Çocuğunun erken eğitime başlaması istemeyen veliler rapor için koşturup durdular.
Yine Milli Eğitim Bakanı değişti. Nabi AVCI yeni bakan olarak göreve başladı. Yeni eğitim-öğretim yılı başlamadan bir cumartesi günü ortaöğretim yönetmeliği değişti. Bir de baktık ki, her sınavdan % 50 başarı şartı getirilmiş ve bütün derslerden 100 üzerinden 50 ortalamayı tutturan öğrenci geçecek. Bu iki kuralı bir araya getirerek düşündüğümüzde bir tek gerçekle karşılaşırız, o da daha fazla öğrencinin sınıf geçmesi durumudur. Çünkü Din kültürü ve Ahlak Bilgisi, Beden Eğitimi gibi derslerde öğrenciler genellikle yüksek ortalamaları tuttururlar. Biraz sistemi fark eden öğrenci tarih, coğrafya veya başka meyilli olduğu bir dersten de yüksek bir not alırsa Matematik, Edebiyat gibi derslerden sıfır çekse bile ortalama ile mezun olabilecektir. Yeni bakana sormak lazım, eğer sınıf geçirmek için okulları açıyorsak eğitimin amacı nedir?

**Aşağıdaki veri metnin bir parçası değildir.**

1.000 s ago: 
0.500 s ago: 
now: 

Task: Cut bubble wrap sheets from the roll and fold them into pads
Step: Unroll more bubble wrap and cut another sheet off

Aynı yönetmelikte özürsüz öğrenci devamsızlığı 10 güne indirilmiş görünmekle birlikte veli onayı ile 45 gün devamsızlık imkanı getirilmiş oluyor. İnsanın aklına geliveriyor. Bu kadar müsteşar, müfettiş vs. hiç mi uyarmaz? Ya da bunlar hiç mi dinlenmez. Bu durum taşra da çocuklarını tarlada çalıştıran veliler için biçilmiş kaftandır. Taşra’da öğrencinin sezonun 1/3’üne gelmemesinin önü açılmıştır. Ya çocuğunu çalıştırıp sırtından para kazanan veliler?
Evet! Milli Eğitim sistemimizin sorunları var. Daha iyi bir sistem kurmak ve daha sağlıklı nesillere geleceğimizi emanet etmek için arayış içinde olmamız doğaldır.
Ancak yapılan uygulamalar milli eğitimin en büyük sorununun “Ben yaptım oldu!” anlayışında ki bakanlar ve hükümetten kaynaklandığı aşikardır.
Siz yaptınız olmadı! Olmuyor!
Ne zaman bir hükümet gelip “Milli eğitim sistemimizi en verimli olarak nasıl bir düzene sokabiliriz?” düşüncesi ile araştırıp, geliştirip, çalıştaylar düzenleyip, velilerden öğretmenlere ve memur sendikalarına kadar sorarak toplumun ortak kabulleri çerçevesinde, pilot uygulamalarla test ederek bir bakanlık ve milli eğitim politikası uygularsa işte o zaman milli eğitimin temel sorunu çözülmüş olacaktır.
Hülasa milli eğitimin temel sorunu “Ben yaptım oldu!” anlayışıdır.